Your dog’s ancestors had to sleep outside, in the elements, without much warmth or safety. Walking around a spot was a way to stamp down grass, leaves or snow and create a soft, level surface — something akin to carving out a nest.
After she circles, does your dog scratch at the bedding or carpeting before curling up? Just like circling, the digging action is probably an ancestral behavior related to staying safe and comfortable.
In extreme heat, digging a hole was a way to reduce a dog’s body temperature by surrounding herself with cool soil that could help regulate body heat. When it was cold — or even freezing — climbing into a hole allowed a dog to retain body heat and keep cozy.
So why haven’t our pampered house pets evolved away from these behaviors?

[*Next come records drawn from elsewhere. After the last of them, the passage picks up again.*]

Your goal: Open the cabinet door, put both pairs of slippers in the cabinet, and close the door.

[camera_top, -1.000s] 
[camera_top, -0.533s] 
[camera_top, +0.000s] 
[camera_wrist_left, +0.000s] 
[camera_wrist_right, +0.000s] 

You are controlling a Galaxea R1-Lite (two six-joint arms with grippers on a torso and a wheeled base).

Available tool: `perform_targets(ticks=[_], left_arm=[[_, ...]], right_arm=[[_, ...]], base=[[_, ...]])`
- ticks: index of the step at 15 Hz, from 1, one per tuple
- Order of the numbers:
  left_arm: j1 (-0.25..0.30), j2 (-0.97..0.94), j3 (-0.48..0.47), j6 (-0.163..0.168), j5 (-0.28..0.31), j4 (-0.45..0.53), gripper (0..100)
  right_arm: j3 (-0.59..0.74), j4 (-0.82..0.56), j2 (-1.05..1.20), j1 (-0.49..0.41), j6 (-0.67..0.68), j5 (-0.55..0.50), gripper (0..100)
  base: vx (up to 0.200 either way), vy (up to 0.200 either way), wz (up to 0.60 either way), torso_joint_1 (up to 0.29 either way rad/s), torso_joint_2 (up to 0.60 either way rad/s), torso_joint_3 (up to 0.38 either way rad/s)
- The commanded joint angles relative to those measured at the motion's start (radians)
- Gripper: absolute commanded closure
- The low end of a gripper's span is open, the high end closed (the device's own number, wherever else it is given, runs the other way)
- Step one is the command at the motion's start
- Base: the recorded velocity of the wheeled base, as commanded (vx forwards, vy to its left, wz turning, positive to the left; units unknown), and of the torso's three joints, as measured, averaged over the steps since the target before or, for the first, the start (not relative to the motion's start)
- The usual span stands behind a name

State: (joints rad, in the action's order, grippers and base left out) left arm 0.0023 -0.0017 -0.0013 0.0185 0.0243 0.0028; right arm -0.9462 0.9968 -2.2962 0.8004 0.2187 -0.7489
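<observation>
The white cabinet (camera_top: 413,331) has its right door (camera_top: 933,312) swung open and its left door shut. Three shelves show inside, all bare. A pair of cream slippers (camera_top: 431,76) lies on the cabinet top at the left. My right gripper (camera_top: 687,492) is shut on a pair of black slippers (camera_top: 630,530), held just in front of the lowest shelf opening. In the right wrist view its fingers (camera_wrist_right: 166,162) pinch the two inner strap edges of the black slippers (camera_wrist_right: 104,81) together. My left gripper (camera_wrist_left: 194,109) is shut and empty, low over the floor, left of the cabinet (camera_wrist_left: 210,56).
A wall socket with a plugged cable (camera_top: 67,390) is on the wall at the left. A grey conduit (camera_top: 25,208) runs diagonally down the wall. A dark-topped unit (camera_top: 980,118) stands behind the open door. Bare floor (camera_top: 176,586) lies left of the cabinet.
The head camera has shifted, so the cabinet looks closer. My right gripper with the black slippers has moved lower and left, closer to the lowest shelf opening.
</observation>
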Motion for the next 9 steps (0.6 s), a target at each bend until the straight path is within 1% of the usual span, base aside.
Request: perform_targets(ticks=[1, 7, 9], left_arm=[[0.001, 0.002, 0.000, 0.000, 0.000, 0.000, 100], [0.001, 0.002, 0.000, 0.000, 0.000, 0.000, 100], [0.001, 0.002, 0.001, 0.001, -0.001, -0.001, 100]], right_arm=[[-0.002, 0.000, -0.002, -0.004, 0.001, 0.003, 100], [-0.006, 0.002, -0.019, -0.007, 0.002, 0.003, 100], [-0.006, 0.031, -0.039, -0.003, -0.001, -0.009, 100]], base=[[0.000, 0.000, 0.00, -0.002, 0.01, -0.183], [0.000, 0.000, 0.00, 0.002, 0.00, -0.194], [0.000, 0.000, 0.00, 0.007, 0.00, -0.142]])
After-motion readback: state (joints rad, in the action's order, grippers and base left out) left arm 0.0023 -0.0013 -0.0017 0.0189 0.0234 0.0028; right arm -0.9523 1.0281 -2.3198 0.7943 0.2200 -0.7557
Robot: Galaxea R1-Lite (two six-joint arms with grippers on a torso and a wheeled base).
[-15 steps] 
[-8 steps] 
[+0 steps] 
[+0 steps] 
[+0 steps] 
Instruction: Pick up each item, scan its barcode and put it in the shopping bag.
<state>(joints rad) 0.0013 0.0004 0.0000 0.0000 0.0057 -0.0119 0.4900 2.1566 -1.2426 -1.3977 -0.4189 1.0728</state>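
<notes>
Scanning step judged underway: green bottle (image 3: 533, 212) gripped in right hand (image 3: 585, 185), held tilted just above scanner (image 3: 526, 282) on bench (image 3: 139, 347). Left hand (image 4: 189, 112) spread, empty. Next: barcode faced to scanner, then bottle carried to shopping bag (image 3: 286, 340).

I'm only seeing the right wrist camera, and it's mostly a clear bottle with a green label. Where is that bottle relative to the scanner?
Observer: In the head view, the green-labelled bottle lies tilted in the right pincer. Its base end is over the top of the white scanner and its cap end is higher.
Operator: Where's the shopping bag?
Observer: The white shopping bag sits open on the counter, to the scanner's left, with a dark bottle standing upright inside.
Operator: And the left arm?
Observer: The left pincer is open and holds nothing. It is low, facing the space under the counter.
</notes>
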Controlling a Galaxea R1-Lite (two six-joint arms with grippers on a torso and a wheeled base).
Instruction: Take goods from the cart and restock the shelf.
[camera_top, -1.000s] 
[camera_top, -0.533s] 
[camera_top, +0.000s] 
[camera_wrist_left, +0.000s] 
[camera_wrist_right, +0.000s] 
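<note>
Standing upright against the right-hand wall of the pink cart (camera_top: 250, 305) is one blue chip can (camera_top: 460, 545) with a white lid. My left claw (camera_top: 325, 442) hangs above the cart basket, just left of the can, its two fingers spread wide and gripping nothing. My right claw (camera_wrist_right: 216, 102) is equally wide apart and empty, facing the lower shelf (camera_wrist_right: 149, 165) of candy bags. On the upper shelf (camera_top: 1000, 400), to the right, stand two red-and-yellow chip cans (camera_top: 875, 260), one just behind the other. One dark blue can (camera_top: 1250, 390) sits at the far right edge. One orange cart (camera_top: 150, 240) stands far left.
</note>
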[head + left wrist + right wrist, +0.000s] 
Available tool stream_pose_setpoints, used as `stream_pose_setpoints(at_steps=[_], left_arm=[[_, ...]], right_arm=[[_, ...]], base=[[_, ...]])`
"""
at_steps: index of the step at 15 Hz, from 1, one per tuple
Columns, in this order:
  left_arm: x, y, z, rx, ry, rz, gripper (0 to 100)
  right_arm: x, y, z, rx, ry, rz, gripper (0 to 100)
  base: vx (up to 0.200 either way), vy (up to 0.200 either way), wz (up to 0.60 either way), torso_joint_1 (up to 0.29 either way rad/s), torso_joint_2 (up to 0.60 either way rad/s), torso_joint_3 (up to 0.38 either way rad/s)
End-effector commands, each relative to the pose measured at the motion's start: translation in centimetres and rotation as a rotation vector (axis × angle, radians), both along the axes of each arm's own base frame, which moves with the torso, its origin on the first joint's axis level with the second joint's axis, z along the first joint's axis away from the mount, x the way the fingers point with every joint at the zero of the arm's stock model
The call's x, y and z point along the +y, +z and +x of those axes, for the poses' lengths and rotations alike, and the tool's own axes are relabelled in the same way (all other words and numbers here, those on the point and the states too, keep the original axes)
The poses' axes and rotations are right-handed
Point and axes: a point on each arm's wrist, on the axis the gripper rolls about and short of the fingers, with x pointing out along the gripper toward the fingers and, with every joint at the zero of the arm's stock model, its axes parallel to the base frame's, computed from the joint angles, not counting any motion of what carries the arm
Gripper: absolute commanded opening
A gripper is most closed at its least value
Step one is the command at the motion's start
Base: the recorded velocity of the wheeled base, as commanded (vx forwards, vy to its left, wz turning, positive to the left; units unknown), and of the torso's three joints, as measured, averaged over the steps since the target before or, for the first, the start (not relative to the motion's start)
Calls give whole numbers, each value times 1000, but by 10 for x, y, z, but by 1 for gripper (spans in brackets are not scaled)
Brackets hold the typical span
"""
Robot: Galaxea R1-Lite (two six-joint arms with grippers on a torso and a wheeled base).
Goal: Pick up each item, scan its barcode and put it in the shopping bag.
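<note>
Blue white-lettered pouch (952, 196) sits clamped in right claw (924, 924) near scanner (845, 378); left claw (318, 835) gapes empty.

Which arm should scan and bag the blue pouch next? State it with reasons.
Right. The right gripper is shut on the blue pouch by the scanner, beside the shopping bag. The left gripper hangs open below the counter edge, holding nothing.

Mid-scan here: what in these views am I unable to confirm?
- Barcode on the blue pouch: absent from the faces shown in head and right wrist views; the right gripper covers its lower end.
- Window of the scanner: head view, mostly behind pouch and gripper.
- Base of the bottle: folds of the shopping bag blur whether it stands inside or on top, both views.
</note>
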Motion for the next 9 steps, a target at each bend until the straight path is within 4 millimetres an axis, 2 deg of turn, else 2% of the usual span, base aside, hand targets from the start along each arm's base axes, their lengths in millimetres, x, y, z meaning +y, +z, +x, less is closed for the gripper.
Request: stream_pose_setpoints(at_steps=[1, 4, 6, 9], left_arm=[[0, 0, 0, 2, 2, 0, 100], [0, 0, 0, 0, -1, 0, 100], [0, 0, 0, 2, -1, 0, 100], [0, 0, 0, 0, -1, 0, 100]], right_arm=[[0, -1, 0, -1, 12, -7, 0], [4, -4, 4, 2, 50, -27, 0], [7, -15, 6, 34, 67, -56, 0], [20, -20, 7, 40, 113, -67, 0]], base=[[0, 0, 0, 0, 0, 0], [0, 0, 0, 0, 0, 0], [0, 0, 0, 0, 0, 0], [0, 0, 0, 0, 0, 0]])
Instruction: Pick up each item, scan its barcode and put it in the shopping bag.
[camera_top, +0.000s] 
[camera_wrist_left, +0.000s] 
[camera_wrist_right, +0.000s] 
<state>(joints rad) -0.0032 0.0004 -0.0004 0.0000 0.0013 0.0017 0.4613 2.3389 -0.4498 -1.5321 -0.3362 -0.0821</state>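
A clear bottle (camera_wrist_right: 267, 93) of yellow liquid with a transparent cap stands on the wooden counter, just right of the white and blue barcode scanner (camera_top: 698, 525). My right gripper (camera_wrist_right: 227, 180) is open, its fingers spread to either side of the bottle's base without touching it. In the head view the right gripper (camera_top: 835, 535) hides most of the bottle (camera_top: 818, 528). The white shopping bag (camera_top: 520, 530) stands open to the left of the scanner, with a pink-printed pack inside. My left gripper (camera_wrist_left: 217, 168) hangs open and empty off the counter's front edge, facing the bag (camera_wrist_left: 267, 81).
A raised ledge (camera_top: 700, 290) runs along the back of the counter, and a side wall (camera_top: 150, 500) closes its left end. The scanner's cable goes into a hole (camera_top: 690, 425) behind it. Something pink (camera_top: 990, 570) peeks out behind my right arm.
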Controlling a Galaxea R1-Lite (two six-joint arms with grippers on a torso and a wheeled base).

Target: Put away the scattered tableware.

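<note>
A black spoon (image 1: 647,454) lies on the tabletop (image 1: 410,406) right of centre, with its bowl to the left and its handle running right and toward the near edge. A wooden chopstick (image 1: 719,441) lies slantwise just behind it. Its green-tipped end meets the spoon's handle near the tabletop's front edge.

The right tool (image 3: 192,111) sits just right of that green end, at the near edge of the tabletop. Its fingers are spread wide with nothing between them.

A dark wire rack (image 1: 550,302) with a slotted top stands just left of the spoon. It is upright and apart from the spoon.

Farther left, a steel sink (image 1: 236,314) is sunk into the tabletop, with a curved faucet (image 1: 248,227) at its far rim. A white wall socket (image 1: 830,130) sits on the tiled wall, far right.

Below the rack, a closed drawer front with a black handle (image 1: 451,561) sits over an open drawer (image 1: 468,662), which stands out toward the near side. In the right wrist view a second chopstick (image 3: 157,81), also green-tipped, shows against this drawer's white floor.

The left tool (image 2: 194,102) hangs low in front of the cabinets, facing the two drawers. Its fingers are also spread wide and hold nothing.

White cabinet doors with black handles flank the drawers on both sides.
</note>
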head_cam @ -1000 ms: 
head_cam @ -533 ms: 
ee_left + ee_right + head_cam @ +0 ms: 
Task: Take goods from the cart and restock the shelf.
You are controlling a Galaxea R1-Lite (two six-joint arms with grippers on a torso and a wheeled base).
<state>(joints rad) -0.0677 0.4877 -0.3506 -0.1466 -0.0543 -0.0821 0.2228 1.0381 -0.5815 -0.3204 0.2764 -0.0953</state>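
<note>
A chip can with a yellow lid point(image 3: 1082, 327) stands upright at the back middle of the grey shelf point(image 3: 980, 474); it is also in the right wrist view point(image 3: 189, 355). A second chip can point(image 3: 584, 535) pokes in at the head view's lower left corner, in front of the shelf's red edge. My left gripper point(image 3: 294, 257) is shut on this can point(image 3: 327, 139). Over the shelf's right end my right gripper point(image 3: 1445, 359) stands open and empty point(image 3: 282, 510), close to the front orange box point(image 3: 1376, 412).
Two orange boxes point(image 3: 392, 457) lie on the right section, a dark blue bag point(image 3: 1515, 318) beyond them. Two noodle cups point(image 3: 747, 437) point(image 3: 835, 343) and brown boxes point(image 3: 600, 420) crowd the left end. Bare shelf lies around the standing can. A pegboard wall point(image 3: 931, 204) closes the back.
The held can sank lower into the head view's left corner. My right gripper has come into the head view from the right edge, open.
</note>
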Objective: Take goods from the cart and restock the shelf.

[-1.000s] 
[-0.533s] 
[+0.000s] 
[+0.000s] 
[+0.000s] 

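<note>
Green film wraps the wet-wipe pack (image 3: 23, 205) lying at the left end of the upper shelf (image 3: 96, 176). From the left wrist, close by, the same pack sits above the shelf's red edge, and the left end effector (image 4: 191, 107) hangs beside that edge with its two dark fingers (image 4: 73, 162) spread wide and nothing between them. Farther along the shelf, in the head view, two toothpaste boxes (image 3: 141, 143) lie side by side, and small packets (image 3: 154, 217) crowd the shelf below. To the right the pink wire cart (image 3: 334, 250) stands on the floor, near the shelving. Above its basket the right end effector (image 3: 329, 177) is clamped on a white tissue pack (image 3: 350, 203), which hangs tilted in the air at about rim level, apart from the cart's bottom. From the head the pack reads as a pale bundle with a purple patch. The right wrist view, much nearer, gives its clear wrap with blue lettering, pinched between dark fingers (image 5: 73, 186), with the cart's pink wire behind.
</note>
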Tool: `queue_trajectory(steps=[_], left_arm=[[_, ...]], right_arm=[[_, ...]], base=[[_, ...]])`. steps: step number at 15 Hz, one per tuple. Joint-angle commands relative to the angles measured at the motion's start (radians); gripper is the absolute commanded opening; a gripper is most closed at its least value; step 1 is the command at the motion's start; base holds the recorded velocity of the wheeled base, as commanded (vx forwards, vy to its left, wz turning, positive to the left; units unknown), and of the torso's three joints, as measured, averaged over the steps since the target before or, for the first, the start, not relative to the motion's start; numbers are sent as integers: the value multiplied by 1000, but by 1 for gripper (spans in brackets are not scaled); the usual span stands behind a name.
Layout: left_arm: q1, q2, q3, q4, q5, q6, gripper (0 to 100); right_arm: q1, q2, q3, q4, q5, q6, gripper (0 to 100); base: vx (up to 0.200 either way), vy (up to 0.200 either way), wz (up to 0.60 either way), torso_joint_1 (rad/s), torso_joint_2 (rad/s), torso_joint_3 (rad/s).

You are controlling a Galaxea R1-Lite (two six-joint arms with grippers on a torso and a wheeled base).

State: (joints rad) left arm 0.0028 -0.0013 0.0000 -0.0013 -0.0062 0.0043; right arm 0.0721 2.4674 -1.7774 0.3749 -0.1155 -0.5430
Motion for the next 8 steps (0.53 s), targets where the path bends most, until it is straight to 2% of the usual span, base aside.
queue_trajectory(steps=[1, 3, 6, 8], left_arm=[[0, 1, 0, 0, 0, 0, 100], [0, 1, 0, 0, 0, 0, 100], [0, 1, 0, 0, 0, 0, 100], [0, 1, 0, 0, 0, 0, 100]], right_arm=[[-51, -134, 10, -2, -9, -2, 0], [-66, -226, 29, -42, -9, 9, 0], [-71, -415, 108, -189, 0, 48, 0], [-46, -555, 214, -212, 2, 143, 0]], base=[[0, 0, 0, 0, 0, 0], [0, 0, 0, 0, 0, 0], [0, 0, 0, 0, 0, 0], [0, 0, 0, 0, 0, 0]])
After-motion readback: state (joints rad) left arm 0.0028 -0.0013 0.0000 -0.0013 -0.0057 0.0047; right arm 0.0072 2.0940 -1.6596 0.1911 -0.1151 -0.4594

Don’t worry — circling is not a sign that your pet has heard the call of the wild. Adaptive behaviors tend to linger long after they’ve lost their usefulness if there’s nothing to discourage them or “select against the habit,” Dr. Sueda says.
Restlessness can be a sign of discomfort or even pain. If your dog is repeatedly circling and digging but can’t seem to get comfortable, she may have a health problem, such as arthritis or neurological problems.
You should observe your pet to see if she’s having trouble getting up and settling down. If she’s restless, take her to the vet to rule out pain and get a proper diagnosis.